Problem statement
Could you repeat, word for word, the line with "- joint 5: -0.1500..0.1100" and every line after it in the records below, leaving out any pictures?
[Given data — start]
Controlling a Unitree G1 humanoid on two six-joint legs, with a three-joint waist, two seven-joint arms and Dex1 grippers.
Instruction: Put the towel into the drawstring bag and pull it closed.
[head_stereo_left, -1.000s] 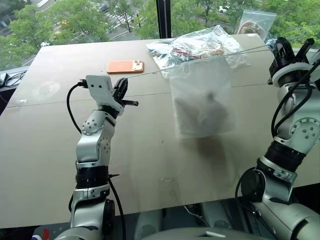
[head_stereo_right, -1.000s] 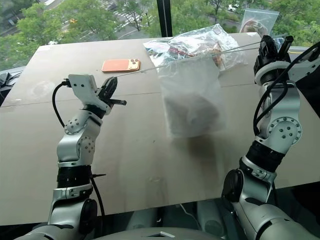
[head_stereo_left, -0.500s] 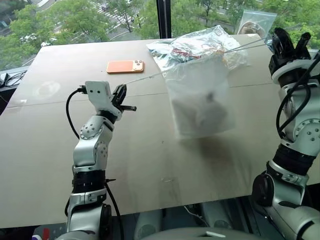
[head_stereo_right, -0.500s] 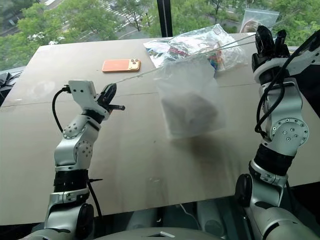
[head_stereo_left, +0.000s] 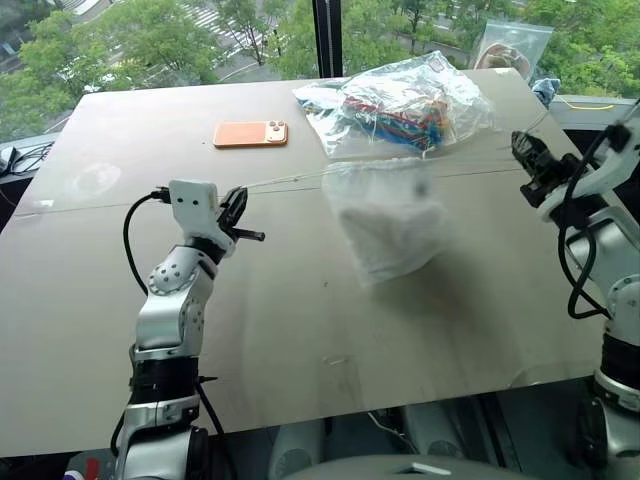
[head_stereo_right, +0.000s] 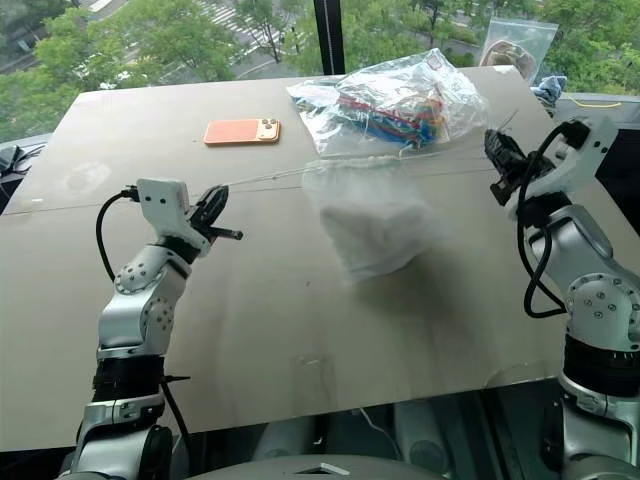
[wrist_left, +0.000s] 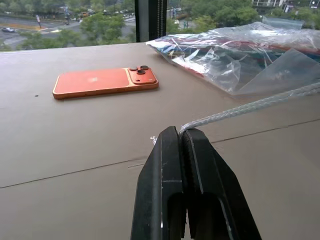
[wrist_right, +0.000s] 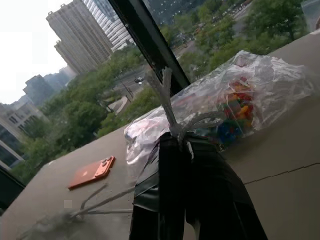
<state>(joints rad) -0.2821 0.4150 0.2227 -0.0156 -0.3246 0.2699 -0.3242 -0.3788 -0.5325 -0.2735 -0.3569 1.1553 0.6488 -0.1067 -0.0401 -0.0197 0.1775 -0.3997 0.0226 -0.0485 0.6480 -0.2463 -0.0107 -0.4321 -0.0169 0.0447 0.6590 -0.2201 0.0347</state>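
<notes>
The left gripper (head_stereo_left: 238, 205) is clenched on one end of the white cord (head_stereo_left: 290, 179), its forearm rising from the near left of the table (head_stereo_left: 120, 290) and its two black fingers (wrist_left: 172, 170) pointing roughly level toward the table's middle. In the left wrist view the cord leaves the pinched fingertips and runs off toward the bag. Across the table, the right gripper (head_stereo_right: 496, 152) is likewise clamped on the cord's other end, with a knotted loop sticking up from between its fingers (wrist_right: 172, 165); that arm is bent at the elbow near the right edge, the gripper turned inward toward the centre.

Between the two grippers the cord is stretched into a nearly straight line, and the drawstring bag (head_stereo_left: 390, 215) hangs from it over the middle of the table, its mouth gathered along the cord. The towel (head_stereo_right: 375, 222) shows as a pale bundle inside the translucent fabric.

Beyond the bag, a clear plastic bag of colourful items (head_stereo_left: 400, 100) lies on the far side of the table, and an orange phone (head_stereo_left: 250, 133) rests flat to its left.
</notes>
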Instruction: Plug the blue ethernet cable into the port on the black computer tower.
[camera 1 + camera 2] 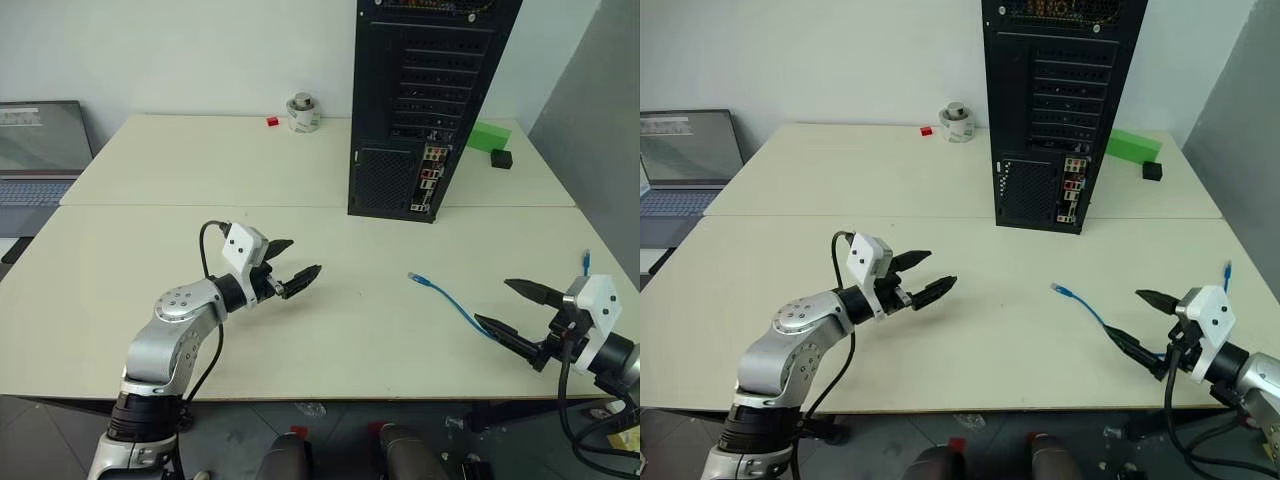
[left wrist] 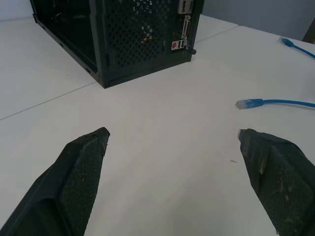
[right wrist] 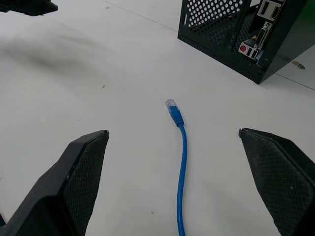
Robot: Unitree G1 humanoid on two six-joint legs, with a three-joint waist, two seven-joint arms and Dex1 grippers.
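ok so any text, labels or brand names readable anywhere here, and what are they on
None can be read.
laptop screen: a window with faint lines, too small to read.
black computer tower: coloured connectors on its back, no legible label.
blue ethernet cable: no print to be seen.
tape roll, green box: no legible marks.

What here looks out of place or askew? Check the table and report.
Nothing is spilled or damaged. The blue ethernet cable lies loose on the table, its plug end pointing toward the black computer tower but unplugged. The tower stands upright. The left gripper and right gripper hold open jaws, empty.
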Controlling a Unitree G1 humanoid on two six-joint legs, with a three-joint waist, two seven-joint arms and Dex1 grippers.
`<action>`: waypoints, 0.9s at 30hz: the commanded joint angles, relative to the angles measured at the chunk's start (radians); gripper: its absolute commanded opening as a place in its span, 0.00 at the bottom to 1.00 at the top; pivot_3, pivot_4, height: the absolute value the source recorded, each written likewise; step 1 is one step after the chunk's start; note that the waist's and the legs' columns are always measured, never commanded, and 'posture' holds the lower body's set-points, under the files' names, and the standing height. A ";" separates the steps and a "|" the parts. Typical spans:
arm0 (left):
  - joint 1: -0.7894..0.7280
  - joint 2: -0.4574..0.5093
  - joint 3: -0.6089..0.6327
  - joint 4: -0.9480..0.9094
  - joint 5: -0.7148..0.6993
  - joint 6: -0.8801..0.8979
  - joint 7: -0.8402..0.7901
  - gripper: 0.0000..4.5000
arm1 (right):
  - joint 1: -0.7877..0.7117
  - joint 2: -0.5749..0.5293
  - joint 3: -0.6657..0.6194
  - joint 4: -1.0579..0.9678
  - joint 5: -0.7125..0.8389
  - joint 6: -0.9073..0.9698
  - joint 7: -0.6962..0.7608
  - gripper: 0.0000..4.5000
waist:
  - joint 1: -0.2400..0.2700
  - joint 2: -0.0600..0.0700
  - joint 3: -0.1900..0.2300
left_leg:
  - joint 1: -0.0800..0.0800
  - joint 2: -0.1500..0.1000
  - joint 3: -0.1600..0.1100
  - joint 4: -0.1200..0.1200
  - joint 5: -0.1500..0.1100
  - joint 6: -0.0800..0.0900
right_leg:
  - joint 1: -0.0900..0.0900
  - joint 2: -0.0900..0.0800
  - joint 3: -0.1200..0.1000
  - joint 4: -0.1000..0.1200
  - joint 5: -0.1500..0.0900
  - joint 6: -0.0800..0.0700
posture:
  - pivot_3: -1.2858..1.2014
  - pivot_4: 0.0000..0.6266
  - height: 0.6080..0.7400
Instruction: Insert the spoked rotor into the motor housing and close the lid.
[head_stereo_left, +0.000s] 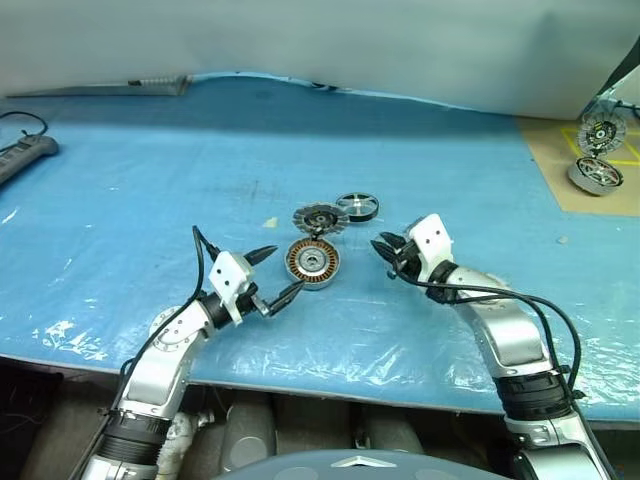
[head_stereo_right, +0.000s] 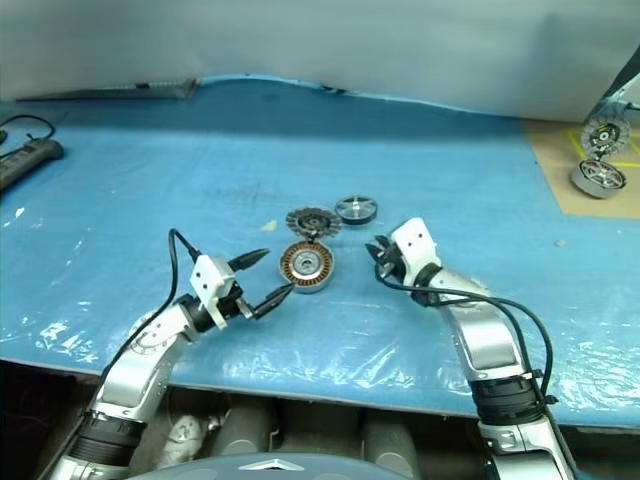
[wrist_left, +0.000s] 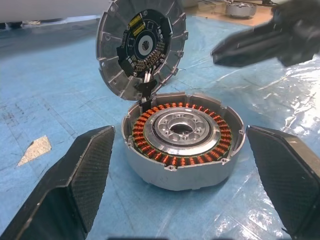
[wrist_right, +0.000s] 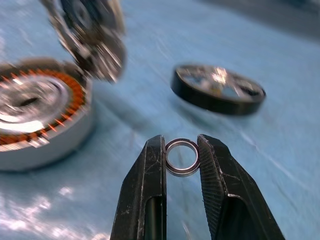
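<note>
- A two-armed robot works over a blue plastic-covered table (head_stereo_left: 120, 180), where the motor housing (head_stereo_left: 313, 261) sits open between its grippers, copper windings and silver hub exposed.
- The lid (head_stereo_left: 319, 219) stands tilted up at the housing's far edge, finned inner face showing, seemingly joined to the housing at its base.
- The spoked rotor (head_stereo_left: 357, 206) lies flat on the sheet just beyond, near the lid and apart from both grippers.
- The left gripper (head_stereo_left: 270, 275) hangs beside the housing with its fingers spread wide, holding nothing.
- The right gripper (wrist_right: 182, 159) pinches a small silver ring (wrist_right: 182, 157) between its narrowed fingertips, a little way off the housing's other side.
- The step in hand appears to be fitting this small ring, with the rotor not yet inserted and the lid not yet closed.
- The next move likely calls for carrying the ring level over the hub and lining it up before letting go; a thin ring could slip or tip in such a light pinch.
</note>
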 joint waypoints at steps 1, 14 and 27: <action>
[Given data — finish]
Answer area
  - joint 5: -0.1500..0.1100
  - joint 6: -0.0800..0.0900
right_leg:
  - joint 1: -0.0900..0.0900
  - joint 2: -0.0900..0.0800
  - joint 3: -0.1200..0.1000
  - joint 4: -0.1000..0.1200
  - joint 5: -0.1500..0.0900
  - joint 6: -0.0800..0.0700
posture:
  - pivot_3: -1.2858..1.2014
  - pivot_4: 0.0000..0.6266
  - height: 0.6080..0.7400
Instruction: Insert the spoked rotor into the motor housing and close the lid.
[head_stereo_left, +0.000s] 
[head_stereo_right, +0.000s] 
[wrist_left, +0.000s] 
[wrist_right, +0.000s] 
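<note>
- A two-armed robot works over a blue plastic-covered table (head_stereo_left: 120, 180), where the motor housing (head_stereo_left: 313, 261) sits open between its grippers, copper windings and silver hub exposed.
- The lid (head_stereo_left: 319, 219) stands tilted up at the housing's far edge, finned inner face showing, seemingly joined to the housing at its base.
- The spoked rotor (head_stereo_left: 357, 206) lies flat on the sheet just beyond, near the lid and apart from both grippers.
- The left gripper (head_stereo_left: 270, 275) hangs beside the housing with its fingers spread wide, holding nothing.
- The right gripper (wrist_right: 182, 159) pinches a small silver ring (wrist_right: 182, 157) between its narrowed fingertips, a little way off the housing's other side.
- The step in hand appears to be fitting this small ring, with the rotor not yet inserted and the lid not yet closed.
- The next move likely calls for carrying the ring level over the hub and lining it up before letting go; a thin ring could slip or tip in such a light pinch.
</note>
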 joint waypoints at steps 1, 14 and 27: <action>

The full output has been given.